ULTRACONTEMPORARY Exhibition explores political art and its function in society

This collection of “emergency” art pieces is based on the fast pace at which our world changes.

Global warming, terror attacks and the rise of the alt-right are just some of the issues affecting our lives. In the art world, these global crises are the subject matter that artists draw from to make work that is representative of our daily struggles. But how close can an artist really come to responding to an emergency as it happens? The ULTRACONTEMPORARY Exhibition is driven by this question.

Founded by Thierry Geoffroy and curated by Tijana Miskovic, this collection of “emergency” art pieces is based on the fast pace at which our world changes. 

“In this space, we show art that is done every day. Every day there is a new exhibition,” says Geoffroy, speaking from his exhibition space at Art Africa Fair, held in Cape Town three months ago. 

This was the second time Geoffroy exhibited this format in South Africa. Back in June 2016, he hosted local and international artists in Johannesburg’s Museum of African Design (MOAD). 
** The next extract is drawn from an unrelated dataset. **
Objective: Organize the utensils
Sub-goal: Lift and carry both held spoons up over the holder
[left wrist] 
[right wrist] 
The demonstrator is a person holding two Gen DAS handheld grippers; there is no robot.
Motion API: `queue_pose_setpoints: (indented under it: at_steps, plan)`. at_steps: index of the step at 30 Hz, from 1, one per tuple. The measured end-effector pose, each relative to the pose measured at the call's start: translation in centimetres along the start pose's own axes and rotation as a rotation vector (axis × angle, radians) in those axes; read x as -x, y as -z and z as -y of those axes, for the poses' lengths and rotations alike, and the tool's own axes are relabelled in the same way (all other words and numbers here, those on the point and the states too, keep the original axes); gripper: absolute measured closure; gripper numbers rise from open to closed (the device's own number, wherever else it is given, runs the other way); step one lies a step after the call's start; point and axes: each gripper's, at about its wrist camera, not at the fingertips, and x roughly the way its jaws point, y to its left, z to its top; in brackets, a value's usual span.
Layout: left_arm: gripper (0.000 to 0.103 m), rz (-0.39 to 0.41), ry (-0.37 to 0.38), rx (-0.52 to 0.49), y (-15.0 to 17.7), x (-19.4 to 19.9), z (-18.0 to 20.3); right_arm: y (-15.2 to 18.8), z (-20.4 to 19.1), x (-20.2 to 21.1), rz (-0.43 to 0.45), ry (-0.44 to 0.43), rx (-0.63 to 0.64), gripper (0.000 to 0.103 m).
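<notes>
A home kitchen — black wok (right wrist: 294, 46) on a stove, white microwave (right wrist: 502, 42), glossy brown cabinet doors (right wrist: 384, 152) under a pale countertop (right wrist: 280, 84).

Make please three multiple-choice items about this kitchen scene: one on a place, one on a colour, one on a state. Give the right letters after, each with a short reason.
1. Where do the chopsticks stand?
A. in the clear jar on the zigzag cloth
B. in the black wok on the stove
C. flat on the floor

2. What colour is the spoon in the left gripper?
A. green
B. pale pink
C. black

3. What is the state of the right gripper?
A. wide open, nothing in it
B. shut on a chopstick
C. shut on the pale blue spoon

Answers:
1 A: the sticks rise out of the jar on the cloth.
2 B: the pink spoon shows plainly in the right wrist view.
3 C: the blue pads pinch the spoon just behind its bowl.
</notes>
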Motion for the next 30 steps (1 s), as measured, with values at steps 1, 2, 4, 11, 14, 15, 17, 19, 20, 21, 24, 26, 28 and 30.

Like at the MOAD, Geoffroy’s exhibition at the Art Africa Fair was never more than 24 hours old. Artists would come in at 2pm to change the work as a metaphor for how quickly the circumstances of the problems that they were responding to would change in the real world. These societal problems vary from environmental concerns to xenophobia. 

“This is about political art and what its function is in society,” he says. “It’s better to show them while they happen so that we can compete with other perceptions and information.”

Miskovic explains that the artworks are inspired by the artist’s interpretation of the day’s news, conversations with people and general observation. Geoffroy adds, “The now, you can define it, but it’s impossible to grab it because every time you want to grab the now, there’s a new now”. 

Described as a “Now is Now” movement, ULTRACONTEMPORARY has taken place in 10 countries so far. As more and more artists participate in this format, Miskovic hopes that the movement will change people’s perceptions about the urgency of these global issues.

“The work in this project is a way of contributing to the creation of a platform for art that can be expressed in an ultracontemporary way which means the artists would have a chance to express their worries and observations about society,” says Miskovic.